Allocoprobacillus

Scientific classification
- Domain: Bacteria
- Kingdom: Bacillati
- Phylum: Bacillota
- Class: Erysipelotrichia
- Order: Erysipelotrichales
- Family: Erysipelotrichaceae
- Genus: Allocoprobacillus Teng et al. 2023
- Species: A. halotolerans
- Binomial name: Allocoprobacillus halotolerans Teng et al. 2023

= Allocoprobacillus =

- Genus: Allocoprobacillus
- Species: halotolerans
- Authority: Teng et al. 2023
- Parent authority: Teng et al. 2023

Monotypic genus of bacteria

Allocoprobacillus is a monotypic genus of Gram-positive, facultatively anaerobic, rod-shaped bacteria in the family Erysipelotrichaceae. Its only recognized species and type species is Allocoprobacillus halotolerans. The type strain, LH1062^{T} (= DSM 114537^{T} = NCTC 14686^{T}), was isolated from a human fecal sample.

==Characteristics==
The published phenotypic description is based on the single type strain. Cells are rod-shaped and occur in chains. The strain is catalase-negative and oxidase-negative, and it forms hemolytic colonies. Colonies grown on brain heart infusion agar for 48 hours are circular, smooth, shiny, and approximately 0.3–0.4 mm in diameter.
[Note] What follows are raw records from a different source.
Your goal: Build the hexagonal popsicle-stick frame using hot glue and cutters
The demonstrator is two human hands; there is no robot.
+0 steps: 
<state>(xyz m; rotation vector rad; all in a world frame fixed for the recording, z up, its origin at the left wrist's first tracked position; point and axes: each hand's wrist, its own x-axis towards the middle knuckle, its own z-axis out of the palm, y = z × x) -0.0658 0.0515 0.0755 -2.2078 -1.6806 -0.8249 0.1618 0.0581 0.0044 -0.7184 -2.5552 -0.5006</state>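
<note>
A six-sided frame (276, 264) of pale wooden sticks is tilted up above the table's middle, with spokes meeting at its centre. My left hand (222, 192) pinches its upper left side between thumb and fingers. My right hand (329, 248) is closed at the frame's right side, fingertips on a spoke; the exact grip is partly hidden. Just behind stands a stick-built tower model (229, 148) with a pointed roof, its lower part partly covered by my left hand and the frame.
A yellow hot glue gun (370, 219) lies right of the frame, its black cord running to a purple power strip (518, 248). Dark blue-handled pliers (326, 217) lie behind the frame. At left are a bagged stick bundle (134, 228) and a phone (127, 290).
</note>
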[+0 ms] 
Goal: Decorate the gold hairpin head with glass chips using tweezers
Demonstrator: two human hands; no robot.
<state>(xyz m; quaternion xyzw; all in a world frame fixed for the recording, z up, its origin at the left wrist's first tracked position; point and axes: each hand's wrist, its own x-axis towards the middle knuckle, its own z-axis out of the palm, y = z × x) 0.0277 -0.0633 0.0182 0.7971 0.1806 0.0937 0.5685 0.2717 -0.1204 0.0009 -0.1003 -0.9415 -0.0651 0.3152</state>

It grows well at 30–40 °C and weakly at 45 °C. The strain tolerates media containing 1–20% sodium chloride, although growth is delayed at concentrations of 7–20%. The predominant cellular fatty acid is C_{16:0}.

The type strain has a genome of approximately 2.9 megabases (Mb) with a G+C content of 31.3 mol%.

==Taxonomy and name==
The generic name combines the Greek words allos, meaning another or different, and kopros, meaning feces, with the Latin bacillus, meaning a small rod. The species epithet halotolerans means salt-tolerating.